Il poltronificio siciliano – In questo modo si creeranno fino a 355 posti da assessore in più. Toccherà comunque ai sindaci decidere se allargare o meno le giunte. A Palermo, per esempio, al momento gli assessori sono 8: il sindaco Leoluca Orlando potrà nominarne altri 3, fino a un massimo di 11. A Catania da 8 si può arrivare a 10. La legge prevede 4 assessori per i comuni fino a 10mila abitanti, 5 tra 10 e 30mila abitanti, 7 tra 30 e 100mila, 9 per le città tra i 100 e 250 mila, 10 tra 250 e 500 mila, 11 quando gli abitanti sono più di mezzo milione.
Gli attacchi bipartisan al voto bipartisan – Assessori a parte, però, a scatenare il dibattito in aula è stata soprattutto la soppressione della legge sulle quote rosa. “È stata affossata una norma di civiltà politica e di buon senso, peraltro già prevista dalla legge nazionale. Un’altra occasione perduta per la Sicilia grazie a un accordo trasversale fra destra e una parte dell’opposizione, talmente imbarazzato dover ricorrere al voto segreto”, attacca Claudio Fava. Concordi nel criticare la bocciatura sia maggioranza che opposizione, nonostante l’emendamento soppressivo abbia riscosso un sostegno trasversale, seppur col voto segreto. Il capogruppo del Pd Giuseppe Lupo parla di “passo indietro sul terreno presenza delle donne nelle istituzioni“, mentre Marianna Caronia di Forza Italia definisce un “atto codardo” la votazione col voto segreto: “C’è chi pensa, ma non ha il coraggio di dire pubblicamente, che le donne in politica devono avere una posizione residuale e soprattutto non devono sedere nei luoghi di governo”.
L’attacco con il lapsus: “Omofobi” – I 5 stelle si sono difesi bollando il dibattito come “strumentale“. “Non ci vuole una legge per fare entrare le donne in politica, per farle fare le riempilista.
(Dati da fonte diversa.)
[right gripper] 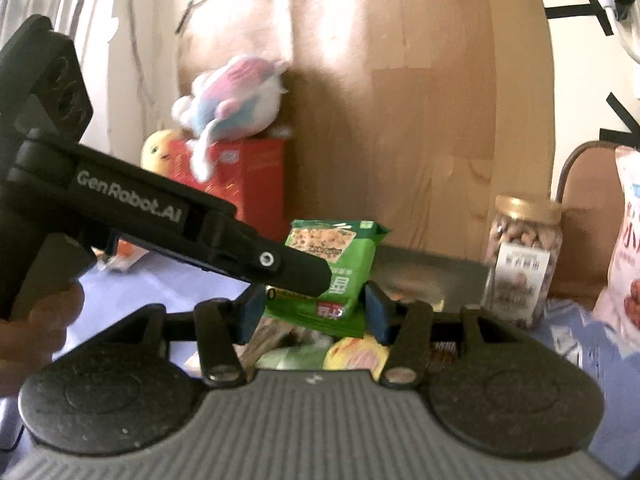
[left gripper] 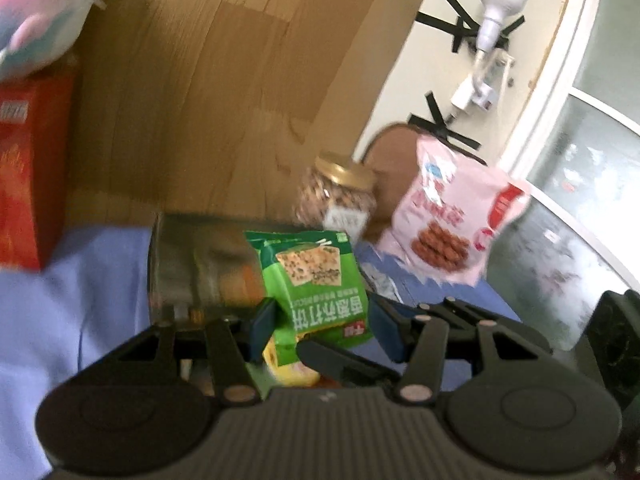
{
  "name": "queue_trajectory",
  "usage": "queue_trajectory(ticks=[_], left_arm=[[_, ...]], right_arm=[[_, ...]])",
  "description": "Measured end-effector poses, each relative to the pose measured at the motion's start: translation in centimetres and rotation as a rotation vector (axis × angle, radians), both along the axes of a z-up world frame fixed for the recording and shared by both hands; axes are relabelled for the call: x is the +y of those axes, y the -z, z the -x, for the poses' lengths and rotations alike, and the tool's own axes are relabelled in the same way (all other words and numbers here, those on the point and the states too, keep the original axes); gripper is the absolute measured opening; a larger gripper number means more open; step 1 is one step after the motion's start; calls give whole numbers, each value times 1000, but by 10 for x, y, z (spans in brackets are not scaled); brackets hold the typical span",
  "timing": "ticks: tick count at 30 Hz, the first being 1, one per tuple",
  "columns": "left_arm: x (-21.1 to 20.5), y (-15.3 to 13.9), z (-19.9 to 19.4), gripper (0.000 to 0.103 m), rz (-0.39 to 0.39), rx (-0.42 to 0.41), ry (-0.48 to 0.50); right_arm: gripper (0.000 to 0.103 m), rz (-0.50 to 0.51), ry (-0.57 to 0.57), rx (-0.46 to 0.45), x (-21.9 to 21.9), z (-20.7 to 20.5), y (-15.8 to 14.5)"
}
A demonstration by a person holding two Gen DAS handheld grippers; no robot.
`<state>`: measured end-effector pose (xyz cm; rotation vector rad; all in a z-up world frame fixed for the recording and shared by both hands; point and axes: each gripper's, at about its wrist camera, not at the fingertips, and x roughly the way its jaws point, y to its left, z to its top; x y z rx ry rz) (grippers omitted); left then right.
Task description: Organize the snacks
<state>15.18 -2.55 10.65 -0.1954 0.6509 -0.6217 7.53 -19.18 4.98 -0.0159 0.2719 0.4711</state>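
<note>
Green soda-cracker packet (left gripper: pixel 316 280): held aloft over the heap of loose snacks, presumably for sorting. My left tongs (left gripper: pixel 324 324) are clamped on it across its width. My right tongs (right gripper: pixel 314 308) flank its lower end with both pads; I cannot tell if they pinch, so possibly a handover.

Count: one green packet, one gold-lidded nut jar (left gripper: pixel 340 196), one pink biscuit bag (left gripper: pixel 448 216), one red box (left gripper: pixel 28 184) with one plush toy (right gripper: pixel 236 100) on top. Wrappers below are too blurred to count.
</note>
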Motion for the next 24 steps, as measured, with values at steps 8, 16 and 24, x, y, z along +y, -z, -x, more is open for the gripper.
queue_trajectory(ticks=[8,16,24], left_arm=[[-15,15,-54,53,-25,13,-117],[59,15,3,56,75,-26,-132],[87,68,42,57,148,108,-145]], right_arm=[[68,-67,135,87,-4,-64,8],[68,-192,82,130,-45,-2,22],[60,-229,115,263,-50,23,51]])
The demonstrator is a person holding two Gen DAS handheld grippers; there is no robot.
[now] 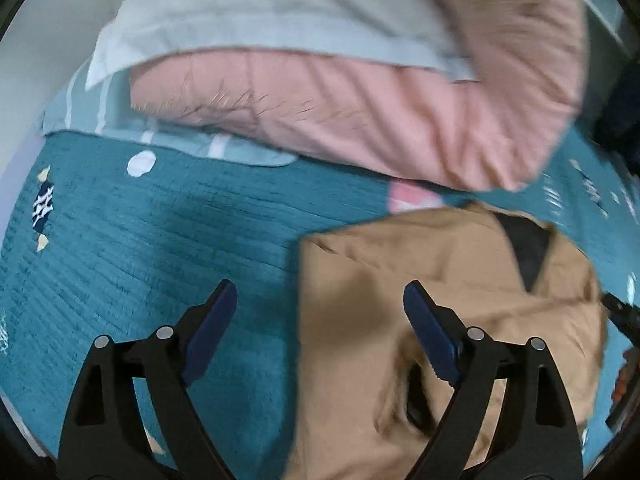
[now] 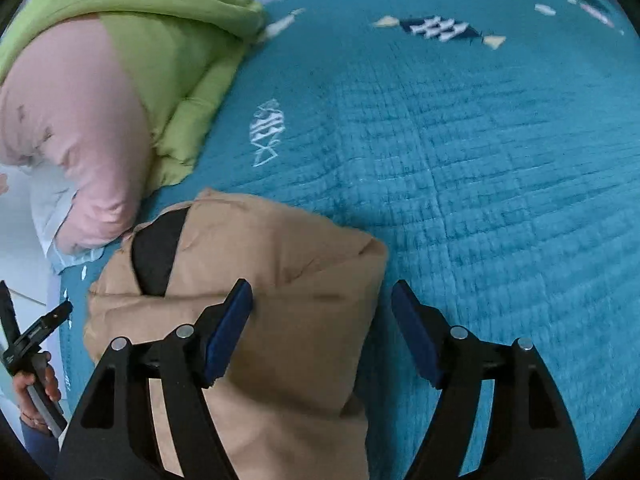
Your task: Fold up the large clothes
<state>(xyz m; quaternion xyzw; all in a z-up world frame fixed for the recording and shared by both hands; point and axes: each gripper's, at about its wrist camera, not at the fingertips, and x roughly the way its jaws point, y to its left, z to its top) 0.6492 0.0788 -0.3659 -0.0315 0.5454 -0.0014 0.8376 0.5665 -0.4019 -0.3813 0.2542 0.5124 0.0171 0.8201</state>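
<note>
A tan garment (image 1: pixel 440 304) with a black inner collar lies folded into a compact bundle on the teal bedspread (image 1: pixel 160 248). It also shows in the right wrist view (image 2: pixel 280 304). My left gripper (image 1: pixel 320 300) is open and empty, straddling the bundle's left edge from above. My right gripper (image 2: pixel 322 300) is open and empty, over the bundle's right edge. The left hand-held gripper (image 2: pixel 40 332) shows at the left edge of the right wrist view.
A pink quilt (image 1: pixel 360 120) and a pale blue pillow (image 1: pixel 240 12) lie behind the bundle. A lime green quilt (image 2: pixel 160 40) lies beside the pink one (image 2: pixel 72 132). The teal bedspread (image 2: pixel 480 160) stretches to the right.
</note>
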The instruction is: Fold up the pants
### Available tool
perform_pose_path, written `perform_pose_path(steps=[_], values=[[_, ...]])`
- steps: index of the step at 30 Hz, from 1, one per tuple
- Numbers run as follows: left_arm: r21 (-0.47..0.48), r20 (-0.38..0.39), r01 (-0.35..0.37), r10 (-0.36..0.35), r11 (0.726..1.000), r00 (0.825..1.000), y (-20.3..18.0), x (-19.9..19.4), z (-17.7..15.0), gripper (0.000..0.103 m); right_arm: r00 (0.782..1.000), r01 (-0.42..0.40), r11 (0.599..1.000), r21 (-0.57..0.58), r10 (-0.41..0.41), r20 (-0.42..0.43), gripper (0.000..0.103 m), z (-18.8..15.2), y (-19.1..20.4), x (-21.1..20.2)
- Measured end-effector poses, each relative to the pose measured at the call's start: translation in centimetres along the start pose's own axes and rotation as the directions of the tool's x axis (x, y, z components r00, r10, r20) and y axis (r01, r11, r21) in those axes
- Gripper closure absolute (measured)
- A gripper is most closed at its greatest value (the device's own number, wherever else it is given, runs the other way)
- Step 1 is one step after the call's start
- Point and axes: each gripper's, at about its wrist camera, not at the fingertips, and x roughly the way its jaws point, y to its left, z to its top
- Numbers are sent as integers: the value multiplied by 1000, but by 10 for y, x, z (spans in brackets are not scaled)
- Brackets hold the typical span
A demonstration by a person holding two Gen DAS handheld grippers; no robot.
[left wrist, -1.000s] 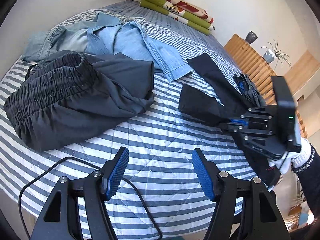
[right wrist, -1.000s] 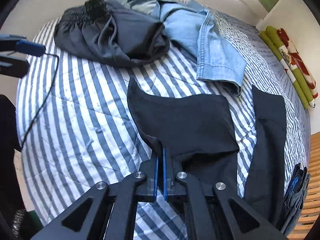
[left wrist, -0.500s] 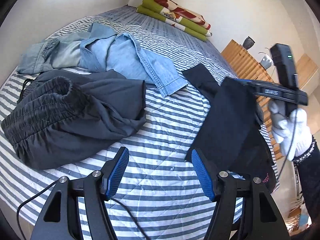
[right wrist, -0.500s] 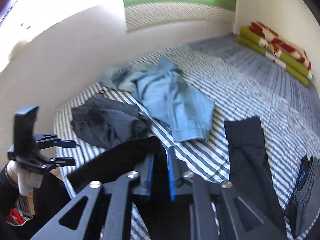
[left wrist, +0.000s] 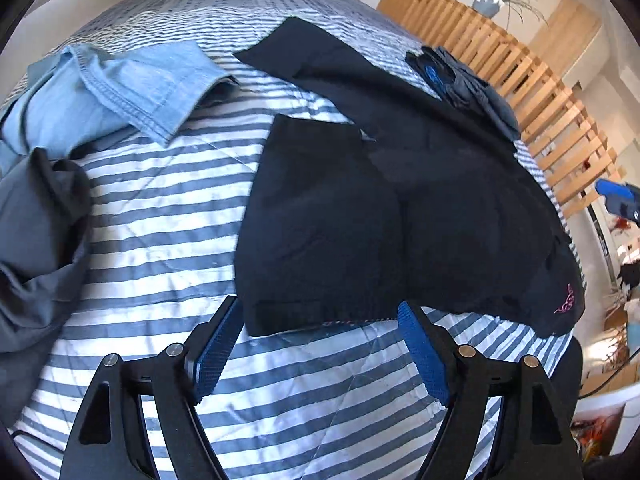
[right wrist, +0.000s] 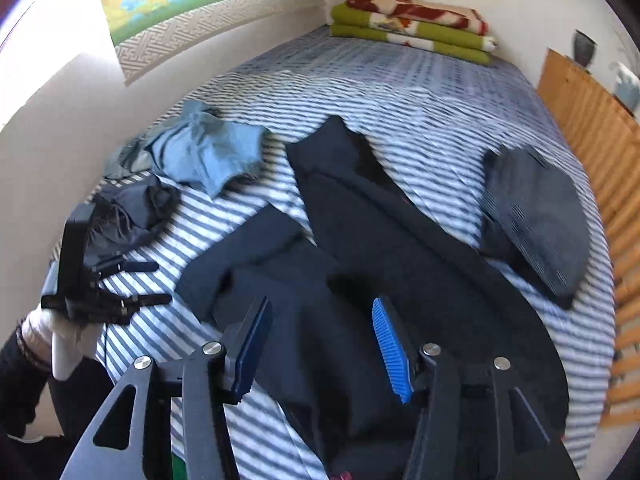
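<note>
1. Far left in the left wrist view: dark grey garment (left wrist: 36,240), crumpled on the striped bed (left wrist: 160,208); same heap further back left in the right wrist view (right wrist: 136,208).
2. Just above it: light blue denim garment (left wrist: 120,88), rumpled, one hem edge lying over the stripes; well apart from the black pants.
3. Bottom centre, left wrist view: left tool (left wrist: 320,344), blue pads spread wide, jaws just opened further, nothing between them but bed cover; hem edge of the folded pant leg just beyond the pad tips, not pinched.
4. Centre to right: black pants (left wrist: 400,200), lying flat on the bed, one leg doubled back over the body, the other stretching up and away toward the headboard end; small pink logo near the lower right corner.
5. Right wrist view, left edge: white-gloved left hand (right wrist: 60,332) gripping the left tool's handle beside the bed.
6. Right wrist view, bottom centre: right tool (right wrist: 320,348), jaws just opened to about halfway, empty, hovering above the black pants (right wrist: 400,260) with no cloth pressed by either pad.
7. Right of the pants: folded dark clothes (right wrist: 536,224), stacked near the bed's edge by the wooden slats (right wrist: 592,128).
8. Far end: green and red blankets (right wrist: 412,24), folded against the wall.
</note>
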Motion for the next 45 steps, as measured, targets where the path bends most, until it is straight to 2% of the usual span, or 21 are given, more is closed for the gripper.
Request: perform_pose_path(steps=[3,5,7,8,10,11,12,14,17,20,23,24,31,33,35,37,39,41,42,44,45], values=[[88,-42,-60,64,994,997,-23,25,-5,19,991,126,983,136,-119,-57,52,-82,-45,-22],[135,-38,-115,121,984,992,-33,35,-8,19,978,203,945,255,-186,-92,52,-131,-71,-35],[144,-19,-149,153,978,988,-35,39,-6,24,974,226,891,394,-196,-115,51,-178,-94,-45],[124,-15,-145,148,982,989,-33,38,-3,30,976,215,866,451,-176,-127,49,-197,-103,-46],[81,-15,-132,133,988,991,-25,33,4,68,974,214,837,503,-146,-171,49,-227,-116,-42],[62,-13,-139,140,988,990,-20,29,8,81,970,226,839,494,-148,-192,49,-236,-115,-39],[34,-13,-123,124,992,992,-13,25,12,85,966,235,852,467,-153,-206,49,-240,-113,-34],[-42,-1,-81,81,996,997,2,13,17,89,963,243,864,442,-159,-219,48,-244,-107,-20],[-93,43,-85,89,992,995,16,-10,25,91,969,201,881,427,-114,-220,48,-245,-106,0],[-145,92,-72,86,987,992,29,-37,33,92,966,224,887,403,-147,-215,50,-239,-106,11],[-211,133,-41,70,977,989,46,-64,42,93,974,180,899,400,-104,-203,101,-229,-102,14],[-225,149,-36,71,974,986,51,-73,44,93,979,151,899,412,-78,-188,103,-225,-102,11],[-309,246,-9,89,951,965,93,-141,51,94,998,48,915,401,-32,-47,103,-206,-82,-47],[-333,227,-79,161,940,960,107,-146,43,93,999,10,928,371,9,-48,103,-204,-75,-55],[-363,151,-169,237,916,960,119,-132,40,82,997,21,948,317,4,-78,103,-204,-69,-55],[-359,84,-204,249,911,965,126,-121,34,75,994,73,956,285,-45,-103,95,-205,-68,-52],[-337,98,-271,320,902,942,119,-121,30,75,991,110,942,317,-79,-108,67,-203,-85,-47],[-322,117,-293,345,900,931,107,-125,31,74,990,137,913,383,-115,-81,66,-199,-106,-47],[-315,135,-283,338,906,932,97,-128,32,74,991,135,901,412,-117,-68,66,-195,-121,-46],[-243,169,-228,272,943,947,68,-127,33,70,988,153,879,451,-139,-64,63,-186,-150,-39],[-188,174,-211,244,959,954,45,-123,35,67,984,176,871,458,-162,-70,56,-182,-163,-35]])
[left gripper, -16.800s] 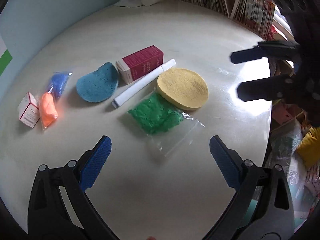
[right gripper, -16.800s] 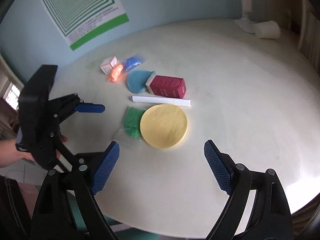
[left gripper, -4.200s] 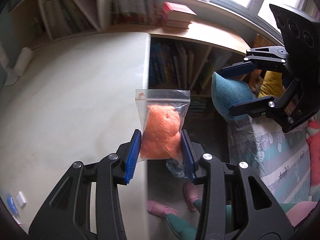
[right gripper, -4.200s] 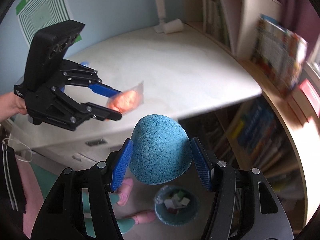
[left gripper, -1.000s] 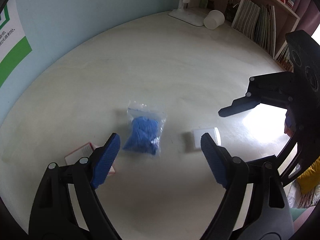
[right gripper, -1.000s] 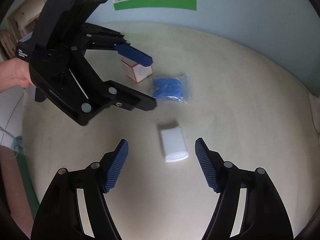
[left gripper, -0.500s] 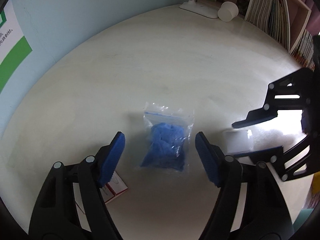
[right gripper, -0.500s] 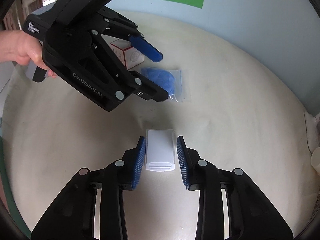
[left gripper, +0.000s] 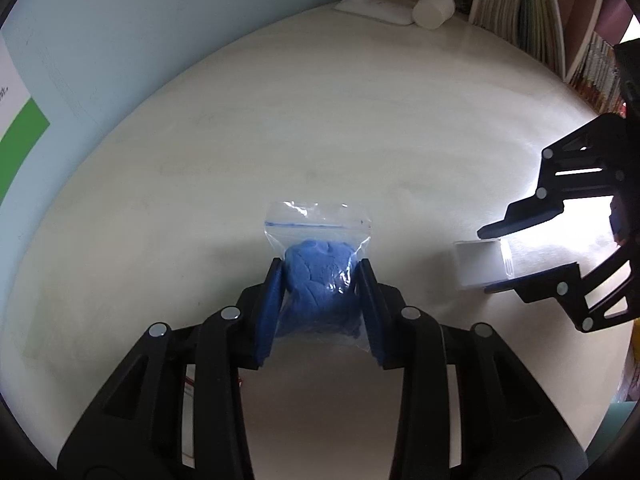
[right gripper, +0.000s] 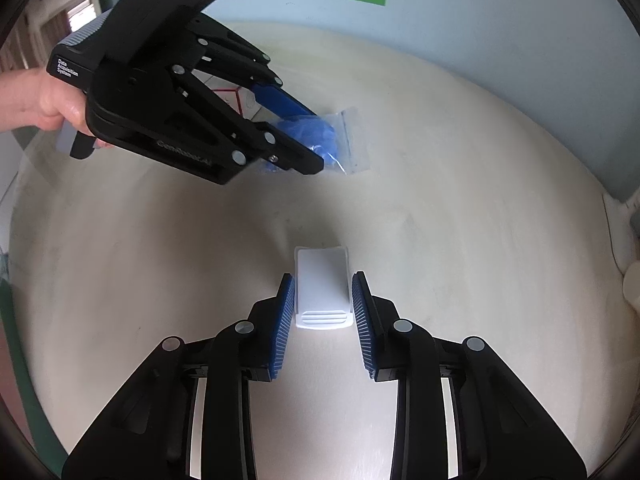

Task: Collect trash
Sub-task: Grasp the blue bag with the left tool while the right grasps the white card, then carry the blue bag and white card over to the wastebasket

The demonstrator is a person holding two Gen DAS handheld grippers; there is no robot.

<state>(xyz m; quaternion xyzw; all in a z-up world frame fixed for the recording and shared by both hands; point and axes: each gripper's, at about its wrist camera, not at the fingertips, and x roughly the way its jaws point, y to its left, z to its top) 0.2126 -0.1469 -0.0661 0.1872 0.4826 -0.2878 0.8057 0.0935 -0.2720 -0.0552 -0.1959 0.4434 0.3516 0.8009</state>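
Trash is what I am gathering from this pale table (left gripper: pixel 360 120), and each tool has one piece. My left gripper (left gripper: pixel 320 280) has its jaws pinching a clear zip bag of blue putty (left gripper: pixel 318 272); the blue pads press into the lump itself, I judge because the thin plastic alone would slip. The bag's sealed top sticks out forward, and its lower edge looks close to the tabletop. My right gripper (right gripper: pixel 323 300) has its jaws closed against the two long sides of a small white box (right gripper: pixel 322 284), which sits between the pads near the table's middle (whether it has left the surface I cannot tell). Just behind the left tool lies a white carton with red lines (right gripper: pixel 232 98), not yet collected. A white cup (left gripper: pixel 434 8) and a lamp base (left gripper: pixel 376 8) stand far off by the bookshelf (left gripper: pixel 532 28).
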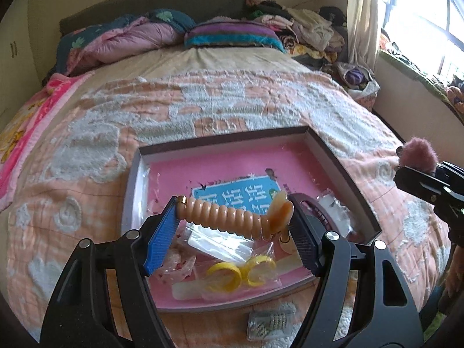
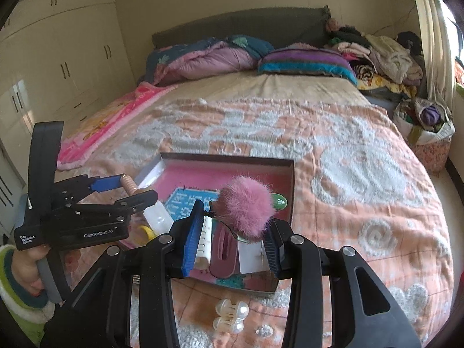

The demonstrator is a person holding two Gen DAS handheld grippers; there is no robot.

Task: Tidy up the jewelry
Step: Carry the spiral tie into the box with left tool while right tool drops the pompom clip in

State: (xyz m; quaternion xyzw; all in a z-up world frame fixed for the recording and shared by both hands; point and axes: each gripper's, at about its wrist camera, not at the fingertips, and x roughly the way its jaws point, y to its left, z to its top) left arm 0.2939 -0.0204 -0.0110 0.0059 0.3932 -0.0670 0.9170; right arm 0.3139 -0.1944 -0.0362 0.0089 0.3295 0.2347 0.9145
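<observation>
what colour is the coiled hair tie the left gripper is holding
Peach-orange, with a gold band at one end; the coiled hair tie shows best in the left wrist view.

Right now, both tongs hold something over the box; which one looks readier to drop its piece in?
Probably the left tongs: their peach coil hair tie hangs over the box's pink floor, while the right tongs hold their pink pompom nearer its rim.

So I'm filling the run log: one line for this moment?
left gripper: shut on coil hair tie | right gripper: shut on pink pompom | both over box
</observation>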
In realtà basta candidarle. Per questo nel gruppo parlamentare del M5s su venti deputati otto sono donne. E molte erano capilista nei loro collegi. Per non parlare dei comuni, dove nel nostro caso si deve parlare di quote azzurre”, ha provato a difendere i suoi Cancelleri. Non è bastato. L’esponente dell’Udc Eleonora Lo Curto ha chiesto la parola a Sala d’Ercole, è salita sul podio del Parlamento più antico d’Europa e ha scagliato il suo anatema contro i grillini. Solo che si è confusa: “Siete omofobi“. Praticamente un assist. “Cosa c’entra? Al massimo si dice misogino“, hanno replicato i grillini.
La riforma per chi emigra – L’Ars ha anche modificato la legge per le elezioni nei comuni con meno di 15mila abitanti: fino ad oggi, quando c’era un unico candidato sindaco, occorreva che votassero almeno il 50 percento più uno degli aventi diritto. Ora il quorum sarà calcolato escludendo gli elettori residenti all’estero. Una riforma che fotografa il prepotente ritorno alle emigrazioni di massa. Dall’isola più a Sud d’Europa si continua a partire. La classe dirigente corre ai ripari: ci saranno più posti da assessore. Più lavoro. Ma solo se fai il politico.